O que ninguém contava era que os mesmos cardeais regressariam à Capela Sistina pouco mais de dois meses depois. Após apenas 33 dias de papado, morria João Paulo I. Dessa vez, Benelli resolveu partir pro pau. Não delegou a ninguém a tarefa de sentar no Trono de Pedro. Com a mesma turma do conclave que elegeu João Paulo I, Benelli teria ficado a meros três votos dos 2/3 necessários na quinta votação. A turma dos conservadores resolveu tentar um acordo. Dariam os votos restantes para elegê-lo, contanto que ele nomeasse o líder deles, Siri, como Secretário de Estado (o “primeiro-ministro do Vaticano”).

Benelli renegou o acerto. Pode ser que tenha achado que a proposta era coisa do Capeta. Ou pode ter achado simplesmente que acabaria levando a eleição de qualquer modo, sem precisar compor com o grupo conservador. No dia seguinte, com três votações depois, os moderados – já sem paciência para essa disputa peninsular – acabaram se unindo aos conservadores para eleger uma “terceira via”: Karol Wojtyla, o primeiro papa não italiano em 500 anos.

Por isso mesmo, é inútil olhar a lista de “papáveis” organizados pelos “vaticanistas”. Numa lógica puramente eleitoral, o “favorito” seria Pietro Parolin, último Secretário de Estado de Francisco. No entanto, o fato de ele ter sido o arquiteto dos acordos secretos com o governo chinês, -que permitem uma “igreja oficial” na China, desde que os bispos sejam nomeados pelo Politburo – e ter “queimado a largada” e feito campanha ostensiva após a morte de Bergoglio podem fazer com que ele perca pontos entre os eleitores.

É inútil, também, olhar simplesmente para a “geografia” do Sacro Colégio Cardinalício e daí querer inferir possíveis apoios a um ou a outro cardeal. O guineense Robert Sarah, por exemplo, “estrela” dos conservadores, dificilmente contaria com o voto de Peter Turckson, de Gana, só pelo fato de ambos serem africanos. Turckson é um moderado com viés liberal.

Diante de todas essas variáveis insondáveis, o que é possível concluir?

Apesar de tudo nessa seara estar baseado mais em chute do que em previsão, é possível estimar que o conclave não será tão rápido como os últimos dois, que acabaram basicamente em um dia (no primeiro, há apenas uma votação inicial, quase simbólica, que é utilizada apenas para leitura de cenário entre os grupos). Isso porque os cardeais de agora pouco se conhecem e, embora Francisco tenha nomeado boa parte do Sacro Colégio Cardinalício, os conservadores têm votos suficientes para barrar a eleição de Parolin, por exemplo.
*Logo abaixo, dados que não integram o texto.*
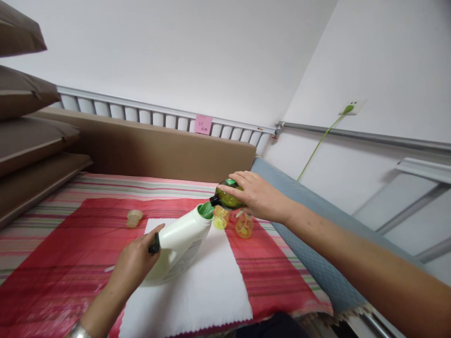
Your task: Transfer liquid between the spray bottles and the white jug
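Note:
My left hand [136, 260] is closed at the back of a large white detergent jug [178, 246], which leans to the right with its green-lined mouth open. A small black piece [154, 244] shows at the fingers of that hand; its kind is unclear. My right hand [259, 195] is wrapped around a green see-through bottle [229, 199]. That bottle lies nearly on its side, its black neck down at the jug's mouth. A white cloth [218, 291] with a zigzag edge lies under the jug.
Small yellow see-through containers [244, 226] stand behind the jug, on the right. A cream-coloured cap [134, 218] sits on the red striped cloth [88, 244]. Brown packages [31, 141] are stacked at left. A brown board [158, 152] and white radiator [123, 111] stand behind.

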Available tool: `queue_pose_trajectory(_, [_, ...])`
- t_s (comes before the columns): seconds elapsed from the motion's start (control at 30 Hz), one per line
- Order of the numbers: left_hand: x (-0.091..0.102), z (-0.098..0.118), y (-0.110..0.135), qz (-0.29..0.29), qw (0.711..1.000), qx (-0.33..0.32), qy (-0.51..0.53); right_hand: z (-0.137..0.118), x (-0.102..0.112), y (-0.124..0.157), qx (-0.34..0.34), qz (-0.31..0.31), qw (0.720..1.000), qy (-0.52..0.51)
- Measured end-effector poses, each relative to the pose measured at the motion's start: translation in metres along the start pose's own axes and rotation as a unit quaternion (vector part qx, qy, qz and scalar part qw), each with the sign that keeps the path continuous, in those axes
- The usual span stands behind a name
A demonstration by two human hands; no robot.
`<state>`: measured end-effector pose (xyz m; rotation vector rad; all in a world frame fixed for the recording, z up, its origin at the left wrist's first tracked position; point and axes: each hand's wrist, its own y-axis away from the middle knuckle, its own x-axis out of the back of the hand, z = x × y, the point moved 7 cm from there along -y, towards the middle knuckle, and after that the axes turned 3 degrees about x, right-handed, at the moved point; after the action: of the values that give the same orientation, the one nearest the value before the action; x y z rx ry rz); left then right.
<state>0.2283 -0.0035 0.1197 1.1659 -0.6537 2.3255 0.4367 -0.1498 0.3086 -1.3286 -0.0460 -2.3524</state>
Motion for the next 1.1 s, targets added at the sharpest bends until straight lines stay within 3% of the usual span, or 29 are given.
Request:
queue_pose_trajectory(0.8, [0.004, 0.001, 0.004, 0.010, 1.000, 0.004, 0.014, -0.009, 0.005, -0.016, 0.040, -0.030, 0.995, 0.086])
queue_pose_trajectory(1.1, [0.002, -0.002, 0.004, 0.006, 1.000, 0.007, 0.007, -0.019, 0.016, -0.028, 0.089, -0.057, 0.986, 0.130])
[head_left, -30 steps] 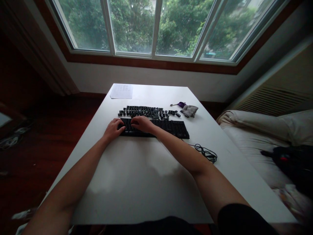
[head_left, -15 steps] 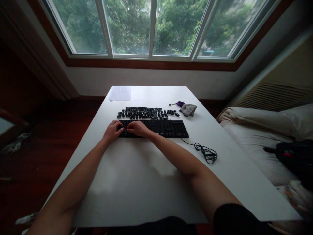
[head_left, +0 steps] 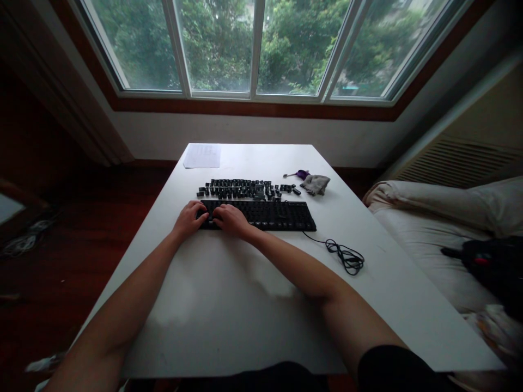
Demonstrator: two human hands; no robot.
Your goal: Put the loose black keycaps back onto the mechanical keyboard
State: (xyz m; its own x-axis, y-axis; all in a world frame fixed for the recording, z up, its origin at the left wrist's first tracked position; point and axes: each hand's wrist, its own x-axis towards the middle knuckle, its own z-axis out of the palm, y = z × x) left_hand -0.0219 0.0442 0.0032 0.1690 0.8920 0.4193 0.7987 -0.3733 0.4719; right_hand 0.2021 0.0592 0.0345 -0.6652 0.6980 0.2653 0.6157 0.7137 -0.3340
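Note:
A black keyboard (head_left: 281,216) lies flat across the white table, many of its key positions looking dark and bare. At its left end, my left hand (head_left: 190,219) is closed around the edge, thumb reaching over the top toward the keys. My right hand (head_left: 232,219) rests over the left part of the keyboard, fingers curled down and together near the left thumb. Whatever its fingertips hold, if anything, is too small and hidden to make out. Just behind the keyboard, loose black keycaps (head_left: 239,191) are laid out in rough rows.
A coiled black cable (head_left: 345,256) lies right of my right forearm. Farther back are a grey cloth (head_left: 315,184), a purple-handled brush (head_left: 301,174) and a sheet of paper (head_left: 202,156). A light sofa (head_left: 412,239) stands right of the table (head_left: 253,337).
My right hand has shifted slightly, its back turning and its fingers drawing a little to the right over the keys. My left hand stays at the keyboard's left end.

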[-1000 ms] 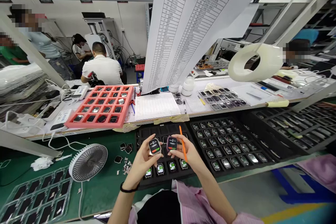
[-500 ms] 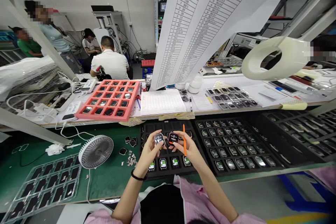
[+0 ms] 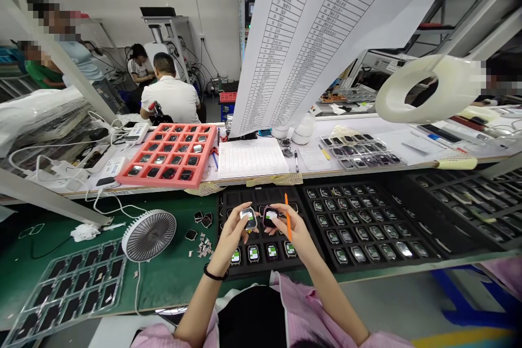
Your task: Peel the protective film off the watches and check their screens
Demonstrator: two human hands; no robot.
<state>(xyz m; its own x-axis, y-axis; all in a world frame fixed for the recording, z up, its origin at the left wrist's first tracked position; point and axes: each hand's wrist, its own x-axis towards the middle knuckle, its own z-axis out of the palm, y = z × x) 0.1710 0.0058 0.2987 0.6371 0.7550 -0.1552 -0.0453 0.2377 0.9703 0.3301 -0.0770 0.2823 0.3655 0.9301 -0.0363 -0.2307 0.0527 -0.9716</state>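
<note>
Left hand: raised over the black compartment tray (image 3: 244, 198), palm inward, holding a silver-cased smartwatch (image 3: 248, 218) with its lit screen upward; black wristband (image 3: 214, 274) around the wrist.

Right hand: level with the left and just beside it, holding a dark-cased smartwatch (image 3: 270, 217), screen lit and tilted upward; an orange stylus (image 3: 288, 223) held upright against the palm side, tip pointing away from the wrist.

Fingers: closed on both sides. Left fingers (image 3: 238, 223) gripping the silver case by its edges; right fingers (image 3: 281, 217) gripping the dark case, with the stylus also caught among them. The two watches close together, not touching as far as visible.

Tray below: front row of smartwatches (image 3: 253, 253) with green-lit screens, directly under the hands and apart from them.

Right of it: a second black tray (image 3: 359, 228) packed with rows of watches.

Table: white-topped (image 3: 318, 119), beyond the trays, carrying a red foam tray (image 3: 205, 156) of watch parts and a ruled paper sheet (image 3: 252, 157).

Left of the hands: green mat (image 3: 163, 283) with small metal pieces (image 3: 204, 247), a desk fan (image 3: 149, 235) and a clear plastic tray (image 3: 71, 283).

Overhead: a long printed list (image 3: 310, 38) hanging down, and a pale tape roll (image 3: 424, 89).

Sleeves: pink (image 3: 305, 310) on both forearms.
</note>
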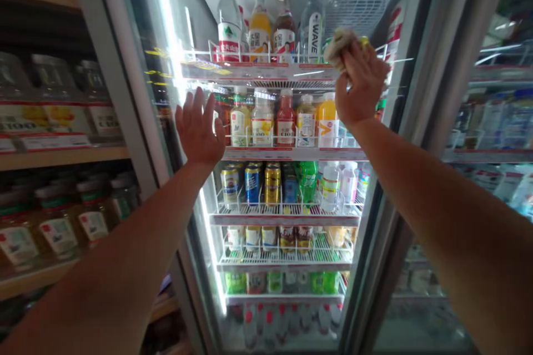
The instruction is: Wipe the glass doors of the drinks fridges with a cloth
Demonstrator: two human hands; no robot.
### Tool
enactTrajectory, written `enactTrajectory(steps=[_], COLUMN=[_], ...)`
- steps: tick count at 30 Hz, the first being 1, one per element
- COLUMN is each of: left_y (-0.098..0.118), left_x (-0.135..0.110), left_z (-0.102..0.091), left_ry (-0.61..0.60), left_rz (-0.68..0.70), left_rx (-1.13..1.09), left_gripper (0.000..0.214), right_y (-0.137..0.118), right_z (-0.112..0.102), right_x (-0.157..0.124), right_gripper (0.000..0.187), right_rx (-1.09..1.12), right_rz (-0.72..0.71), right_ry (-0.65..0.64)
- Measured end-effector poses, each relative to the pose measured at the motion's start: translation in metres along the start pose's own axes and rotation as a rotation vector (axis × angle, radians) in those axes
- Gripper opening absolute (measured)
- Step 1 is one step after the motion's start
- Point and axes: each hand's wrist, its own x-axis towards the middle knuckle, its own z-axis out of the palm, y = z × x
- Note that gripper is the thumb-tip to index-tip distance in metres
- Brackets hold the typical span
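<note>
In front of me is an upright drinks fridge with a glass door (pixel 195 16), its pane carrying reflections of lights and lettering. My left hand (pixel 200 128) is raised at the left of the pane, fingers spread and empty, palm toward the glass. It looks to be touching the pane, though the contact is hard to judge. Higher up on the right, my right hand (pixel 361 86) grips a pale, bunched cloth (pixel 339 47) and holds it at the glass in front of the top shelf. Part of the cloth is hidden under the fingers.
Behind the pane, wire shelves (pixel 287 221) hold bottles and cans, including an orange juice bottle (pixel 327 122) and a gold can (pixel 272 184). Wooden shelves (pixel 62 158) with bottled drinks stand at left. A metal door frame (pixel 452 33) and another fridge section are at right.
</note>
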Motion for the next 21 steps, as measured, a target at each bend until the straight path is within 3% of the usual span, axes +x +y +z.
enactTrajectory(steps=[4, 6, 8, 9, 13, 15, 18, 21], left_y=[-0.003, -0.005, -0.008, -0.009, -0.013, -0.014, -0.015, -0.016], left_x=[-0.001, -0.001, -0.002, -0.002, -0.002, -0.002, -0.002, -0.005], left_z=[0.003, 0.004, 0.005, 0.006, 0.008, 0.009, 0.010, 0.009], left_ry=[0.014, 0.026, 0.035, 0.035, 0.017, 0.015, 0.002, -0.010], left_rz=[0.011, 0.029, 0.047, 0.048, 0.050, 0.051, 0.035, 0.045], left_rx=[0.009, 0.015, 0.016, 0.015, 0.000, -0.011, -0.036, -0.056], left_gripper=[0.055, 0.055, 0.054, 0.054, 0.055, 0.054, 0.053, 0.054], right_y=[-0.016, -0.017, -0.009, -0.002, 0.030, 0.038, 0.029, 0.008], right_z=[-0.026, -0.034, -0.033, -0.029, -0.002, 0.006, -0.001, -0.020], right_x=[-0.004, -0.005, -0.007, -0.008, -0.009, -0.010, -0.014, -0.021], right_gripper=[0.055, 0.057, 0.058, 0.058, 0.057, 0.057, 0.053, 0.049], right_rx=[0.011, 0.025, 0.027, 0.022, -0.006, -0.006, -0.003, -0.003], right_rz=[-0.513, -0.642, -0.622, -0.561, -0.129, -0.013, -0.079, -0.302], right_ry=[-0.338, -0.449, -0.445, -0.384, 0.066, 0.155, 0.090, -0.130])
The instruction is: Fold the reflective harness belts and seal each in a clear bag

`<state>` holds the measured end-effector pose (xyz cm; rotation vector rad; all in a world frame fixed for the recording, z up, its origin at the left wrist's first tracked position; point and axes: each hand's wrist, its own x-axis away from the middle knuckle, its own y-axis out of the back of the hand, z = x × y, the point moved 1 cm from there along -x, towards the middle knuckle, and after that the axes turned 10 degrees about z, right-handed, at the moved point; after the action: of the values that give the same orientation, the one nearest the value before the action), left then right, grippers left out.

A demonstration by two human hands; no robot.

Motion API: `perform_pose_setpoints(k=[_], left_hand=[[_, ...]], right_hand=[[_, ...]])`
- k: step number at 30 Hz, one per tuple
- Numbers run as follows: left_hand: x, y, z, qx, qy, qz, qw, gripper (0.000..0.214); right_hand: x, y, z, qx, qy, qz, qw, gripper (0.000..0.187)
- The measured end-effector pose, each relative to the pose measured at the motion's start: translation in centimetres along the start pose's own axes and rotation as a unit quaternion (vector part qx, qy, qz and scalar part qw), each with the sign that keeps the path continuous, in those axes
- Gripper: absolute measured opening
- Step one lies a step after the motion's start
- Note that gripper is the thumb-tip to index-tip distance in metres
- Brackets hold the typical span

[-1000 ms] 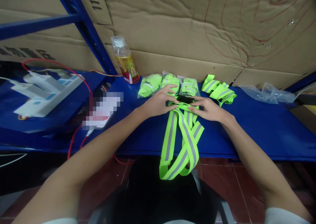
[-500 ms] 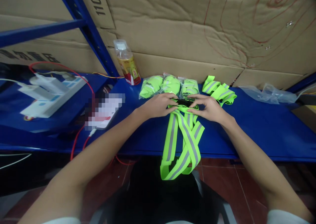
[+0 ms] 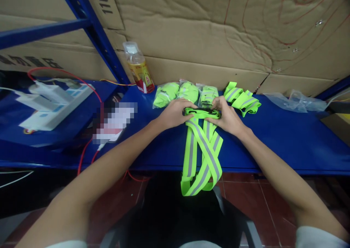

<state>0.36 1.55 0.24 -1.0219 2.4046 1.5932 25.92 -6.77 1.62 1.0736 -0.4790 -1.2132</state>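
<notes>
A neon-green reflective strap (image 3: 209, 149) with grey stripes is gathered into a folded bundle at its top, with black parts showing there. My left hand (image 3: 176, 113) pinches the bundle's left end between thumb and fingers. At the right end my right hand (image 3: 228, 117) is closed on the same bundle. Long loops of the strap hang from it over the front edge of the blue table. Just behind my hands lie three clear bags of folded green straps (image 3: 188, 92). A loose green reflective strap (image 3: 243, 99) rests to their right.
A wrapped drink bottle (image 3: 140, 71) stands by the cardboard wall. To the left are a white power strip (image 3: 57, 107), a red cable and a partly blurred phone (image 3: 117, 122). Clear plastic bags (image 3: 298, 100) lie at the right back of the blue table (image 3: 290, 142).
My fingers have closed further around the bundle's ends, and its top is now flatter and more compact. The hanging loops have swung slightly.
</notes>
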Motion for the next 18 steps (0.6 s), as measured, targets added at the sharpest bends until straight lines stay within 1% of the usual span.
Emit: perform_pose_setpoints(k=[1, 2, 3, 5, 6, 8, 9, 10, 11, 12, 13, 14, 16, 18], left_hand=[[0.1, -0.2, -0.2, -0.036, -0.026, 0.000, 0.999, 0.016], [0.1, -0.4, -0.5, -0.070, -0.044, -0.002, 0.997, 0.011], [0.2, -0.6, -0.7, -0.098, -0.054, -0.004, 0.994, 0.010], [0.4, -1.1, -1.1, -0.140, -0.054, -0.004, 0.989, 0.015], [0.4, -1.2, -1.2, -0.152, -0.051, -0.001, 0.987, 0.018], [0.5, -1.2, -1.1, -0.148, -0.057, 0.017, 0.987, 0.020], [0.5, -1.0, -1.1, -0.128, -0.067, 0.030, 0.989, 0.017], [0.4, -0.8, -1.0, -0.099, -0.079, 0.041, 0.991, 0.014], [0.4, -0.5, -0.8, -0.063, -0.087, 0.051, 0.993, 0.012], [0.3, -0.2, -0.6, -0.024, -0.088, 0.061, 0.994, 0.014], [0.2, 0.1, -0.5, 0.015, -0.081, 0.073, 0.994, 0.017], [0.1, 0.3, -0.3, 0.050, -0.068, 0.088, 0.992, 0.020], [-0.2, 0.6, 0.1, 0.120, -0.035, 0.113, 0.986, 0.023], [-0.3, 0.6, 0.5, 0.195, -0.007, 0.112, 0.974, 0.026]], right_hand=[[0.1, 0.3, 0.1, 0.008, 0.003, 0.013, 1.000, 0.068], [0.2, 0.6, 0.2, 0.019, 0.015, 0.027, 0.999, 0.073], [0.2, 0.9, 0.2, 0.028, 0.031, 0.039, 0.998, 0.072], [0.3, 1.4, 0.1, 0.021, 0.061, 0.063, 0.996, 0.060], [0.2, 1.5, -0.2, 0.005, 0.067, 0.077, 0.995, 0.056], [0.1, 1.5, -0.8, -0.033, 0.054, 0.102, 0.993, 0.054], [0.0, 1.5, -1.1, -0.047, 0.036, 0.109, 0.992, 0.057], [0.0, 1.4, -1.4, -0.053, 0.014, 0.111, 0.992, 0.065], [0.0, 1.3, -1.6, -0.050, -0.011, 0.110, 0.993, 0.077], [0.0, 1.3, -1.8, -0.041, -0.037, 0.110, 0.992, 0.090], [0.0, 1.2, -1.8, -0.032, -0.059, 0.115, 0.991, 0.099], [0.0, 1.2, -1.8, -0.025, -0.074, 0.126, 0.989, 0.100], [0.0, 1.1, -1.7, -0.020, -0.069, 0.147, 0.986, 0.087], [0.0, 1.0, -1.3, -0.019, -0.022, 0.142, 0.989, 0.070]])
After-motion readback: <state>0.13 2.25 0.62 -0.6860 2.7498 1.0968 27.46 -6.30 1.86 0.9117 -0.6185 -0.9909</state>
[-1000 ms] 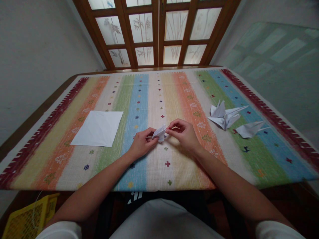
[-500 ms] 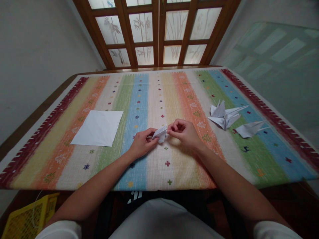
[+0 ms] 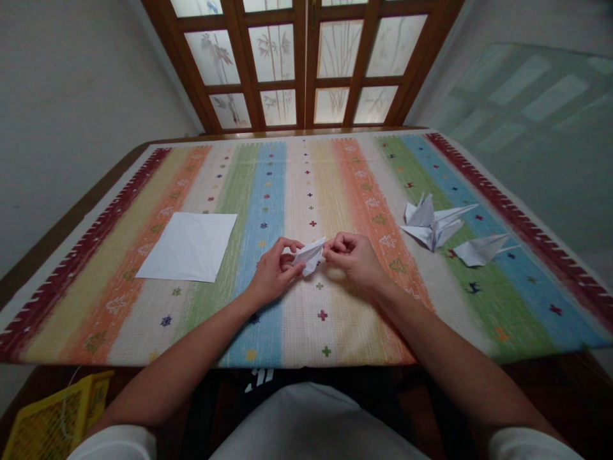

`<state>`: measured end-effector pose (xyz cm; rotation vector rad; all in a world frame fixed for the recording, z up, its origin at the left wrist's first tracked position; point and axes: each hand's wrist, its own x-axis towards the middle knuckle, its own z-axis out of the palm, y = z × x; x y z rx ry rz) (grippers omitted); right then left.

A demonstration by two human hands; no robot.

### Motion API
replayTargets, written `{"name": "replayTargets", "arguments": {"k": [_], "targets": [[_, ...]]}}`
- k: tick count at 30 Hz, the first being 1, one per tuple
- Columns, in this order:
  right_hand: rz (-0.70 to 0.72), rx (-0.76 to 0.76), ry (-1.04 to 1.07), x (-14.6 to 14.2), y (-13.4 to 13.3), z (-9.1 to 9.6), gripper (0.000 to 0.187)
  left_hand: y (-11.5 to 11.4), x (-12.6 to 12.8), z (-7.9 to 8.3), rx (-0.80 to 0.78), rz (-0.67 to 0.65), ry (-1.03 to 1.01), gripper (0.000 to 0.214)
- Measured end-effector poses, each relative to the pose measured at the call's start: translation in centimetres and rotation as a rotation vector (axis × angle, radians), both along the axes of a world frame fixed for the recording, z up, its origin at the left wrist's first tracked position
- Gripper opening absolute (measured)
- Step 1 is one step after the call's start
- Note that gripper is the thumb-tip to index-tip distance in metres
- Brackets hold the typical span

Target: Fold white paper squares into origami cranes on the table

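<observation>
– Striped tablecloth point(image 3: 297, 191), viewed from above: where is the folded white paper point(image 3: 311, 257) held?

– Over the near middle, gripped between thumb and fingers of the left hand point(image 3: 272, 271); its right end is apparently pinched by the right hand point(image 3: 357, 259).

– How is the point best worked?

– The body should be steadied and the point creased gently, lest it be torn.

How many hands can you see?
2: the left hand holds the folded white paper, and the right hand is at its right end. Neither is hidden.
</observation>
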<state>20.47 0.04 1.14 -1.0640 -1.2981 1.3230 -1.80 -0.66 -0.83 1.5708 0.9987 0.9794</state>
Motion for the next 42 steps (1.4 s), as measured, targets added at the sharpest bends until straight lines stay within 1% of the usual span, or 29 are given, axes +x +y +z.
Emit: {"name": "replayTargets", "arguments": {"k": [2, 5, 8, 12, 17, 23, 28, 32, 34, 37, 42], "targets": [[0.003, -0.033, 0.058, -0.03, 0.16, -0.13, 0.054, 0.02, -0.02, 0.04, -0.001, -0.016, 0.009, 0.03], [0.02, -0.125, 0.168, -0.04, 0.47, -0.32, 0.049, 0.08, -0.1, 0.1, -0.006, -0.03, 0.013, 0.032], [0.01, -0.202, 0.238, -0.07, 0.65, -0.41, 0.051, 0.14, -0.19, 0.22, -0.027, -0.059, 0.005, 0.032], [0.033, -0.23, 0.275, -0.32, 0.57, -0.4, 0.053, 0.09, -0.26, 0.42, -0.06, -0.099, 0.013, 0.03], [0.058, -0.212, 0.265, -0.62, 0.46, -0.55, 0.047, -0.01, -0.17, 0.4, -0.057, -0.129, 0.01, 0.028], [0.051, -0.162, 0.219, -0.51, 0.52, -0.91, 0.044, 0.3, -0.29, 0.01, 0.13, -0.074, 0.053, 0.024], [0.015, -0.136, 0.184, -0.5, 0.41, -0.94, 0.035, 0.36, -0.44, -0.14, 0.193, -0.083, 0.11, 0.039], [0.024, -0.102, 0.161, -0.47, 0.43, -1.01, 0.024, 0.24, -0.38, -0.06, 0.245, -0.067, 0.158, 0.028], [0.022, -0.089, 0.14, -0.33, 0.53, -1.0, 0.024, 0.19, -0.34, -0.02, 0.263, -0.05, 0.177, 0.025], [0.014, -0.062, 0.083, -0.1, 0.57, -0.82, 0.028, 0.13, -0.26, -0.04, 0.245, -0.035, 0.176, 0.023], [0.016, 0.044, -0.092, -0.14, 0.12, -0.6, 0.029, 0.06, -0.19, -0.18, 0.239, -0.004, 0.187, 0.024]]}}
Em razão disso, é provável que entremos pelo terceiro dia de conclave, com muita fumaça preta antes de podermos enxergar a fumaça branca. Particularmente, se eu tivesse que chutar, diria que – assim como na eleição de Bergoglio – o próximo papa não será nenhum dos mais “óbvios favoritos” listados pelos vaticanistas. Diante de um conclave dividido, acredito que a saída de consenso seria eleger um cardeal italiano, da linha moderada, nem tão ligado a Parolin que pareça um testa de ferro, nem tão afastado dos “liberais” que pareça um conservador.

Seja como for, não devemos entrar no fim de semana com a Sé ainda vacante. Até a missa de domingo, teremos um novo papa. Que seja tão bom e santo quanto foi o último.